St. Jude Children's Research Hospital

Status

Terminated

Conditions

Cataracts Infantile

Glaucoma, Congenital

Leucocoria

Retinoblastoma

Treatments

Other: CRADLE

Other: Red reflex testing

Study type

Interventional

Funder types

Other

Identifiers

NCT03016156

NCI-2021-05557 (Registry Identifier)

RBAPP

Details and patient eligibility

About

This study seeks to determine whether a smartphone application called CRADLE (ComputeR Assisted Detection of LEukocoria) has the potential to improve the detection of leukocoria. There will be no impact on participants' health outcome.

This study will be performed in two parts, each with a distinct cohort of patients.

Part 1 will assess the feasibility of various techniques/conditions for using CRADLE within patients known to have leukocoria.

Part 2 will estimate the sensitivity and specificity of CRADLE to detect leukocoria (using the techniques selected from information gathered in Part 1) as compared to an ophthalmoscope, within patients referred to the clinic for suspected leukocoria.

PRIMARY OBJECTIVES:

To determine the most effective usage of a camera phone application (CRADLE) to maximize detection of leukocoria in patients with retinoblastoma, congenital cataracts, and glaucoma.
To estimate the sensitivity and specificity of a camera phone application (CRADLE) in detecting leukocoria.

Full description

This study will utilize three strata called Stratum I, Stratum II and Stratum III.

STRATUM I - Infants and children known to have leukocoria who have been diagnosed with retinoblastoma, cataracts or glaucoma or other eye conditions.

Participants enrolled on Stratum I of the study will have the CRADLE application used by the doctor during their appointment.

The participant will look straight forward while the doctor stands about 1-3 feet away holding the device that has the CRADLE application.
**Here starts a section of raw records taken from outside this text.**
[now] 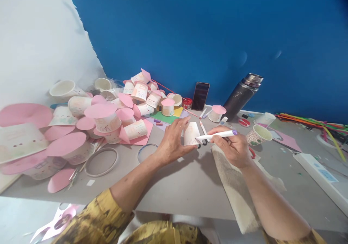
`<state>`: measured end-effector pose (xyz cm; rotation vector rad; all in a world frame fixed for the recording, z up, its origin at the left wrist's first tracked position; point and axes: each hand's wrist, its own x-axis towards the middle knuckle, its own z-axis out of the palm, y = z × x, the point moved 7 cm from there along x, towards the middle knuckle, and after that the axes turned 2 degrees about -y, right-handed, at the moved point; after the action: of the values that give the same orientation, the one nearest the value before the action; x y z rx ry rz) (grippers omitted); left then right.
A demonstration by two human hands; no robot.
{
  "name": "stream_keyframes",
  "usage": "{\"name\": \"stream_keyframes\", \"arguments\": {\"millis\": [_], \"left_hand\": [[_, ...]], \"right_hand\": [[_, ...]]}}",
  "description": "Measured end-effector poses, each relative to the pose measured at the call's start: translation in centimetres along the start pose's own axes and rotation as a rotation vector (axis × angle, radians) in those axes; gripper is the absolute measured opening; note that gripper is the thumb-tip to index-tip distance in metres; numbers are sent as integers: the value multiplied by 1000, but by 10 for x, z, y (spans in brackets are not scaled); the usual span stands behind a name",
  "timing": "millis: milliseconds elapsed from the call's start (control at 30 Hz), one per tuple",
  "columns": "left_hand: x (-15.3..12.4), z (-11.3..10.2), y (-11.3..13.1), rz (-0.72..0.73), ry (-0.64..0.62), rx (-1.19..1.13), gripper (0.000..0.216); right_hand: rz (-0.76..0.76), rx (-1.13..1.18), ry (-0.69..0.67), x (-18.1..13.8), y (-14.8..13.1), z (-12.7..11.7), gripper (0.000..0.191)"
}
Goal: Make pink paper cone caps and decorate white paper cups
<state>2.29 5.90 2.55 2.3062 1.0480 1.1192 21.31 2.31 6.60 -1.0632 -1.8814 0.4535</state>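
Observation:
Between the thumb and fingers of my left hand (174,139) is a white paper cup (191,132), held above the table with drawn lines on its side. My right hand (231,146) grips a white marker (217,135) with a purple end. The marker's tip is at the cup's lower right side; whether it touches cannot be made out. Just behind the cup lies another slim white marker (202,127). A small cup with a pink paper top (217,113) stands farther back. Below my right hand lies a beige cloth (233,186).
Many decorated cups with pink paper tops (102,117) crowd the left side. A phone (200,96) and a dark thermos (240,95) lean against the blue wall. Tape rolls (102,162) lie left of my forearm. A power strip (322,177) and a patterned cup (258,134) are on the right.

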Motion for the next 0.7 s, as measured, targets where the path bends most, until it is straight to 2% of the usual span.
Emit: {"name": "stream_keyframes", "arguments": {"millis": [133,367,533,700], "left_hand": [[0,1,2,-5,-10,22,95],[0,2,3,-6,-21,62,95],[1,2,6,-3,-11,162,90],[1,2,12,-1,-42,250,91]], "right_hand": [[0,3,-44,-1,1,5,24],[23,-7,-22,-1,2,4,24],[29,32,68,-3,6,-2,24],[23,51,-21,-5,4,9,23]]}}
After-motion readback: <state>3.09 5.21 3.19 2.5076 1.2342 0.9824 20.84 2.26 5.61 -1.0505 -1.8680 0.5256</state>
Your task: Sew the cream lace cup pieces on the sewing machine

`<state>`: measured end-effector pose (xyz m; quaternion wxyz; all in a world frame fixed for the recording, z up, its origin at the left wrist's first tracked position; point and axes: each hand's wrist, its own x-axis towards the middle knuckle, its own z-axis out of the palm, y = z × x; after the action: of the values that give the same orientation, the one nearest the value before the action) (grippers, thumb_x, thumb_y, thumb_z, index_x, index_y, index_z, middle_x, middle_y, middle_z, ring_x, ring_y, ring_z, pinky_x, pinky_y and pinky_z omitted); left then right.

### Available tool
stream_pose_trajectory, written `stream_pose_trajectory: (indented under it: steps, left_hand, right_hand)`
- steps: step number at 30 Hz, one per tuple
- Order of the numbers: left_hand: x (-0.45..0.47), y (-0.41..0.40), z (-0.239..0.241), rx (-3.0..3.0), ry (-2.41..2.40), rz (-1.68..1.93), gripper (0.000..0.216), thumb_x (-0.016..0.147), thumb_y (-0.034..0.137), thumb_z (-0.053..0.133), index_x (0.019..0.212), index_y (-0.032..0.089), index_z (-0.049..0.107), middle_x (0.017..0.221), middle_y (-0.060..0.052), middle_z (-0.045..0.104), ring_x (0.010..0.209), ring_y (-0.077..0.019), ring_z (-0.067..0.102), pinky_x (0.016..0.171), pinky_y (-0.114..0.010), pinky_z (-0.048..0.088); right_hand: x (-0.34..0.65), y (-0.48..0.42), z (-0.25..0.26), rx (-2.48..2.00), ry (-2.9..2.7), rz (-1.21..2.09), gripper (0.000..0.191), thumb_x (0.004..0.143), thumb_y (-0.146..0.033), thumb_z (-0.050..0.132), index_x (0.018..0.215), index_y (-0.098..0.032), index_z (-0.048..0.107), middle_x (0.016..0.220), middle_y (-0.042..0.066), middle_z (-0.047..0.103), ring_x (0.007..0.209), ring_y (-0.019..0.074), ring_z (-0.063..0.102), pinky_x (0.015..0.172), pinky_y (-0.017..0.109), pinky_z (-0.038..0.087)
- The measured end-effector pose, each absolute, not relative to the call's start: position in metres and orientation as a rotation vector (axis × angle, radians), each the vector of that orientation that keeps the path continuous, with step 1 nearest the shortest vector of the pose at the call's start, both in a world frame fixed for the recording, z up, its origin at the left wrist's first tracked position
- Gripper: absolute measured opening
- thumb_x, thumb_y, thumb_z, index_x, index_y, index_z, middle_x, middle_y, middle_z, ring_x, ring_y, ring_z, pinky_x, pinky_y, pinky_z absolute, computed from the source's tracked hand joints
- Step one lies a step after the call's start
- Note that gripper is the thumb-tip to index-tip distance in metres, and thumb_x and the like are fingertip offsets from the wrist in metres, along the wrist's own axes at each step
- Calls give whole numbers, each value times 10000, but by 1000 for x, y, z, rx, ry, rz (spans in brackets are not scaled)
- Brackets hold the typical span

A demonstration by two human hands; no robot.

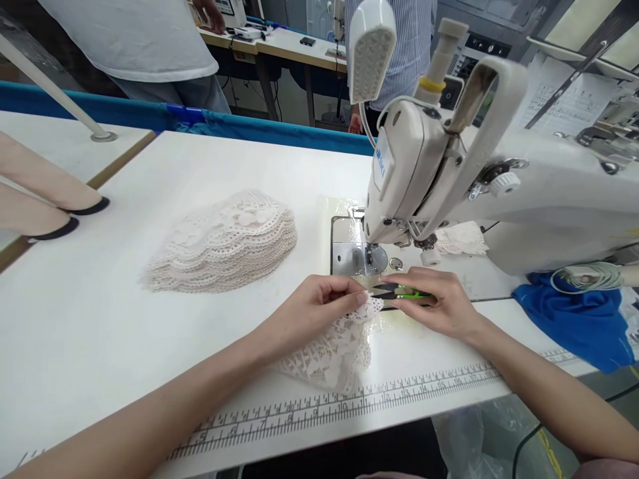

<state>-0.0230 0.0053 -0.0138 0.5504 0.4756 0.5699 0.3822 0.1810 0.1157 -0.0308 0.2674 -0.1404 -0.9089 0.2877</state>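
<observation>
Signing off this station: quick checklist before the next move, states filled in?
1. Lace held: ok, left grip pinches its edge.
2. Snips held: ok, in the right grip, pointing toward the lace.
3. Thread between the blades: cannot tell, too fine to see.
4. Left thumb well away from the snips: not ok, the tips are close to it.
5. Lace out from under the foot: ok, it is on the near side of it.
6. Stack out of the way: ok, apart from both hands, beyond the left forearm.
</observation>
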Motion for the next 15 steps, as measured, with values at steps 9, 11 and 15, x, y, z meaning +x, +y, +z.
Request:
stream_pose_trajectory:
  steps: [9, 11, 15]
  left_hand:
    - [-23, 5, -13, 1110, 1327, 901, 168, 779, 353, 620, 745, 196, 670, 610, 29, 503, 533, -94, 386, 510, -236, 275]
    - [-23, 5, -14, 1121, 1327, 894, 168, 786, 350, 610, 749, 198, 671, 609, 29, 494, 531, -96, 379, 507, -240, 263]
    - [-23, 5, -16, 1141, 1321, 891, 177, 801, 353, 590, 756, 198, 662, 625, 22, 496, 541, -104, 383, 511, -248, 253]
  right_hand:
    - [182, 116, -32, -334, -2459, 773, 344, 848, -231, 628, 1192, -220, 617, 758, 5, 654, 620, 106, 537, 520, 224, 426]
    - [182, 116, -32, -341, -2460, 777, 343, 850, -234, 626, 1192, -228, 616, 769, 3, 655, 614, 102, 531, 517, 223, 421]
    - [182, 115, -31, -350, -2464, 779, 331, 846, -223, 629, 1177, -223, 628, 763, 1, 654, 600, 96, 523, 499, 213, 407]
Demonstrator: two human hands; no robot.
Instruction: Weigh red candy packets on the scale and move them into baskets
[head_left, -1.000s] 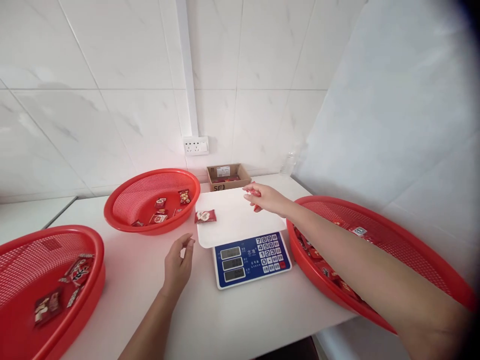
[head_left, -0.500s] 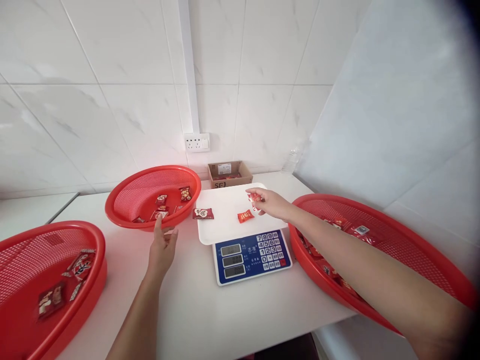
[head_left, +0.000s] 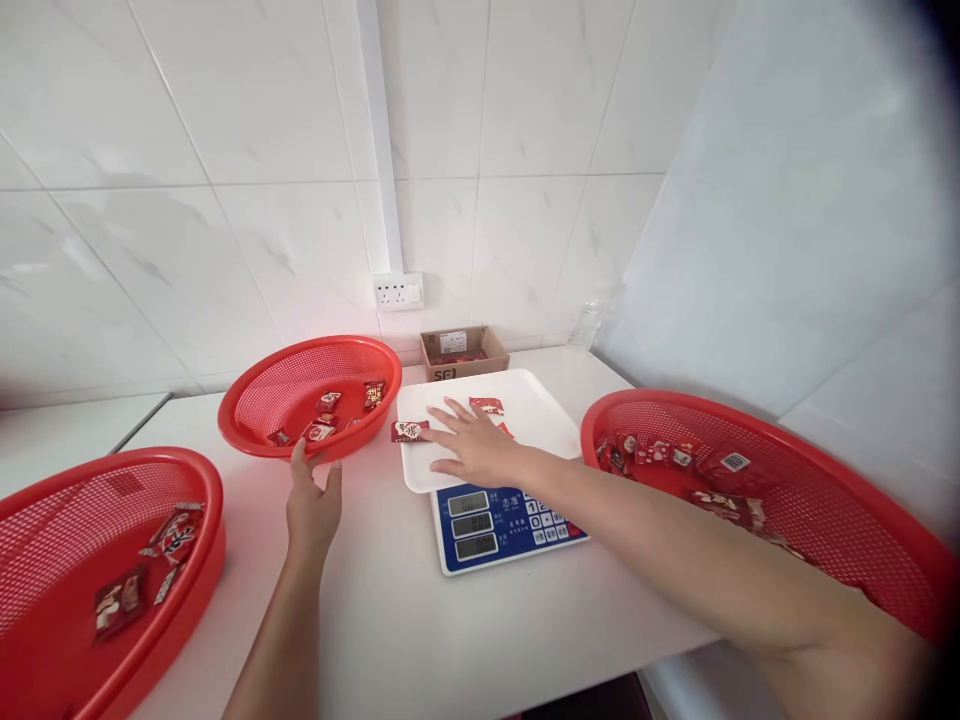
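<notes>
A blue-faced digital scale (head_left: 510, 525) with a white weighing tray (head_left: 536, 405) sits mid-table. My right hand (head_left: 469, 445) lies flat on the tray, fingers spread, reaching left toward a red snack packet (head_left: 409, 431) at the tray's left edge. Another red packet (head_left: 487, 405) lies just beyond my fingers. A third packet is partly hidden under this hand. My left hand (head_left: 311, 500) rests open on the table, fingertips touching the near rim of a red mesh basket (head_left: 247, 425) that holds several packets.
A large red basket (head_left: 825, 530) with several packets stands at the right. Another red basket (head_left: 45, 500) with three packets is at the near left. A small cardboard box (head_left: 463, 352) and a wall socket (head_left: 398, 292) are at the back, by the tiled wall.
My right hand has let go of its packets on the tray and moved left across it, fingers now spread. My left hand has slid forward to the middle basket's rim.
</notes>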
He or she will slowly move the device up, down, middle, right, and left - both in a lit and dimmed room.

The participant will be videotaped and photographed during this appointment. The doctor will record the results as determined by CRADLE ("normal" or no leukocoria versus "abnormal" or positive for leukocoria).

STRATUM II - Infants and children who are referred to an eye doctor to evaluate for leukocoria.
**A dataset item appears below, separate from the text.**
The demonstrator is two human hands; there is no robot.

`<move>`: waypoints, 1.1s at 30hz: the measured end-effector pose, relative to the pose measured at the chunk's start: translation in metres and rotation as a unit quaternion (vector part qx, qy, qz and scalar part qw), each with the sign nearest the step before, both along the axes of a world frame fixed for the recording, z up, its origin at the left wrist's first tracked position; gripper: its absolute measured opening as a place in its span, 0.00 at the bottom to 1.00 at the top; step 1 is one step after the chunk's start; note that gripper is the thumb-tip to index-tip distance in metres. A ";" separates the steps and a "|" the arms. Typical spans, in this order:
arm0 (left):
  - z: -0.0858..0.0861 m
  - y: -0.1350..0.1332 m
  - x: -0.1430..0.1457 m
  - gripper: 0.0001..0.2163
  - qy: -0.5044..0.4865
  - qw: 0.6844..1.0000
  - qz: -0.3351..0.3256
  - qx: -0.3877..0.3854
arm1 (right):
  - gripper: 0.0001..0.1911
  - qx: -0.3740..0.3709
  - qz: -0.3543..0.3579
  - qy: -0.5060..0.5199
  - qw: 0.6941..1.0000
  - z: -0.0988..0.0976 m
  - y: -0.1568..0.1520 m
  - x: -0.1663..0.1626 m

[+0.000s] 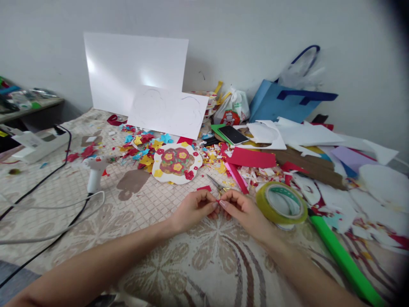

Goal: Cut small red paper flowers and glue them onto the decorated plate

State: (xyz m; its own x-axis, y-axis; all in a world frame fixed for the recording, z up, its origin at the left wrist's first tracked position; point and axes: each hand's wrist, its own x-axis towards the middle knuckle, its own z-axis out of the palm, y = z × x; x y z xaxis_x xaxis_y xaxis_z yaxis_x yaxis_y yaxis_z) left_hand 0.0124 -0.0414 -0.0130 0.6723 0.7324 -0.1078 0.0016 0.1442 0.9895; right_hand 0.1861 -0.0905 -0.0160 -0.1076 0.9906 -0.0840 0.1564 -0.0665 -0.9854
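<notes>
My left hand [198,208] and my right hand [239,208] meet above the patterned tablecloth, fingertips pinched together. Between them is a tiny red piece [219,201], mostly covered by the fingers; it looks like paper or foam. Just beyond the fingertips lie scissors [218,183] with gold-coloured handles and a small red strip [203,188]. Farther back, a white scalloped plaque [159,170] decorated with red and yellow flowers rests on the cloth. A roll of yellow tape [263,204] is beside my right wrist.
A white glue gun [94,177] with its cable stands at left, near a power strip [41,147]. Coloured flower cutouts [145,149] and scraps cover the back. Red sheets [252,157], a phone [234,134] and a green-handled cutter [341,251] lie right. White boards [137,64] lean on the wall.
</notes>
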 end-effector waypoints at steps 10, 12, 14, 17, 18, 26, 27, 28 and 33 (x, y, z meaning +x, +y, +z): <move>-0.003 0.002 0.000 0.12 -0.003 1.000 -0.001 -0.023 | 0.07 -0.008 0.001 0.022 1.000 0.003 -0.001 -0.003; -0.004 0.003 0.000 0.12 0.000 1.000 -0.003 -0.025 | 0.07 -0.002 -0.004 0.020 1.000 0.003 -0.001 -0.003; -0.005 0.003 0.000 0.12 0.005 1.000 -0.006 -0.023 | 0.07 0.007 -0.009 0.014 1.000 0.003 -0.001 -0.003; -0.004 0.002 0.000 0.12 0.009 1.000 -0.010 -0.027 | 0.06 0.021 -0.011 -0.002 1.000 0.004 -0.001 -0.003; -0.003 0.001 0.001 0.12 0.010 0.999 -0.011 -0.028 | 0.06 0.025 -0.011 -0.008 1.000 0.004 -0.001 -0.003; -0.005 0.001 0.001 0.13 -0.001 0.998 -0.014 -0.056 | 0.05 0.025 -0.014 -0.010 1.000 0.002 0.000 -0.003; -0.005 0.002 0.001 0.13 -0.002 0.998 -0.015 -0.057 | 0.05 0.026 -0.016 -0.009 1.000 0.002 0.000 -0.003; -0.005 0.002 0.001 0.14 -0.003 0.998 -0.015 -0.058 | 0.05 0.027 -0.017 -0.009 0.999 0.002 -0.001 -0.003; -0.005 0.001 0.001 0.14 -0.006 0.997 -0.013 -0.069 | 0.03 0.075 -0.033 -0.058 0.995 0.004 -0.002 -0.004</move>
State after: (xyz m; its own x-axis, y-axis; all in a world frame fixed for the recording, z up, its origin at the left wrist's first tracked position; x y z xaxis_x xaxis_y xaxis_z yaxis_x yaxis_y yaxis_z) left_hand 0.0133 -0.0401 -0.0181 0.6932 0.6928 -0.1989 -0.0037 0.2794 0.9602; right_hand 0.1821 -0.0930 -0.0123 -0.0392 0.9975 0.0582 0.2696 0.0667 -0.9606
Participants enrolled on Stratum II of the study will be asked to look straight forward while he or she uses the CRADLE application (using the best method determined from Stratum I). The doctor will also examine the participant's eyes with the ophthalmoscope method. The results from both CRADLE and the ophthalmoscope method will be recorded and compared (white eye present versus absent, and normal versus abnormal as described above).
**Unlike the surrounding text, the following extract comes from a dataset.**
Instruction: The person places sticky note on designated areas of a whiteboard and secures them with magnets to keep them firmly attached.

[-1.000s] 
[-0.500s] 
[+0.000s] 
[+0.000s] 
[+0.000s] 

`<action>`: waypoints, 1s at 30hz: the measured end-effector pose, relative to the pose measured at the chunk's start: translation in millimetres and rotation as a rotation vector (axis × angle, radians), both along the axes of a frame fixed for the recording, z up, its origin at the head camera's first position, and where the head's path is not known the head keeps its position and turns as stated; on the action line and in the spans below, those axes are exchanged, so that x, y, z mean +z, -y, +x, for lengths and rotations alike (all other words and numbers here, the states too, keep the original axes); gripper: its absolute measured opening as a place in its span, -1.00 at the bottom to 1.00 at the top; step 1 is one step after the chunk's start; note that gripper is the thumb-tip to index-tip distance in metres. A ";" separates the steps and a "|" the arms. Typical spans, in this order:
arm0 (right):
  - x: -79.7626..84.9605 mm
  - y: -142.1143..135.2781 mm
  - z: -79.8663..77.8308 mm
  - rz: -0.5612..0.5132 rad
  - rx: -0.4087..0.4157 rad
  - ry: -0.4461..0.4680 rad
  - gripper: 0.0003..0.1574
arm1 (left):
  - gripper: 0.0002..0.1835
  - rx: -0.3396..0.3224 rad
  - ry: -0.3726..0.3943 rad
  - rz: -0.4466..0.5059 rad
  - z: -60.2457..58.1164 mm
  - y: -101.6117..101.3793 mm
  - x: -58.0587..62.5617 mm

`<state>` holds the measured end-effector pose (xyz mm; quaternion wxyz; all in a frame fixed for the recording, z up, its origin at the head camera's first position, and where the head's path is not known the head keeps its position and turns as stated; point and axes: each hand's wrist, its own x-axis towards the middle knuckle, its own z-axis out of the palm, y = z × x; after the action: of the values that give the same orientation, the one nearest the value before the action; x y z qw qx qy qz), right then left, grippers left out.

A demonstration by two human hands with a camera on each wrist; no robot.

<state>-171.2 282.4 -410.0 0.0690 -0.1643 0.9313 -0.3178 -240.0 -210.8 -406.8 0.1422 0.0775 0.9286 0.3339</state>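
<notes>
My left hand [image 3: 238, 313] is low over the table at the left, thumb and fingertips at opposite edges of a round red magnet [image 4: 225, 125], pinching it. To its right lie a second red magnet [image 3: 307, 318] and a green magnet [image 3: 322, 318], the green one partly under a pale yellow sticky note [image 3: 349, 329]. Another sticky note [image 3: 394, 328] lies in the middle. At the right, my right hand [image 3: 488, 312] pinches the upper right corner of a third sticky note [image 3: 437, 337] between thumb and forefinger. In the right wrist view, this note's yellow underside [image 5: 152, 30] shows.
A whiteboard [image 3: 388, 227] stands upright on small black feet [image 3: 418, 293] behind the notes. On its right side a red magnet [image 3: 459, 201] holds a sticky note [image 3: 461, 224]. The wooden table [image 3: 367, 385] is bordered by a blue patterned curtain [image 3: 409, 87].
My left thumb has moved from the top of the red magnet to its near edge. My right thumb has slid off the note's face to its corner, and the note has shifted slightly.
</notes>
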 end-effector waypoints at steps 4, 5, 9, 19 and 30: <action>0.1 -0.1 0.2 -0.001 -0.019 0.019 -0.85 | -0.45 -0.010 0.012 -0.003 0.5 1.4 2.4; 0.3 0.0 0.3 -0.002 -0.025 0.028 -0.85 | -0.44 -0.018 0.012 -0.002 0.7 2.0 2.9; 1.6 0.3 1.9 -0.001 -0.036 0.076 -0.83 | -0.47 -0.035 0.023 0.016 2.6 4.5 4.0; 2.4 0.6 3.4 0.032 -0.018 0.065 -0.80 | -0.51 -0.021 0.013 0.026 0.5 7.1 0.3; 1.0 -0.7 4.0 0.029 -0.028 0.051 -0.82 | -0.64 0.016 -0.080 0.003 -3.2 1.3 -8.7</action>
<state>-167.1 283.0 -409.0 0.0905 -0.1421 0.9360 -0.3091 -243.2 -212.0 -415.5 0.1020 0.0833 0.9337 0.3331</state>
STRATUM III - Infants and children receiving treatment for retinoblastoma. For participants enrolled on Stratum III, he or she will have the same procedures as described in Stratum II.

After receiving informed consent, participants will undergo evaluation by ophthalmoscope and CRADLE on Day 1. Stratum III participants only will also undergo CRADLE evaluation on Days 2, 3, and 4.

Enrollment

1 patient

Sex

All

Ages

Under 7 years old

Volunteers

No Healthy Volunteers

Inclusion and exclusion criteria

Inclusion Criteria - Stratum I:

Patient has been diagnosed with congenital or infantile cataracts, congenital glaucoma, or retinoblastoma, and is scheduled for a visit with an ophthalmologist at St. Jude Children's Research Hospital or University of Tennessee Hamilton Eye Institute.
Patient with retinoblastoma is newly diagnosed, or has received < 2 cycles of chemoreductive therapy, and has not undergone enucleation.
Patient with cataracts or glaucoma has not received any prior therapy.

Inclusion Criteria - Stratum II:

Patient without prior diagnosis has been referred for ophthalmological evaluation, including leukocoria or other conditions.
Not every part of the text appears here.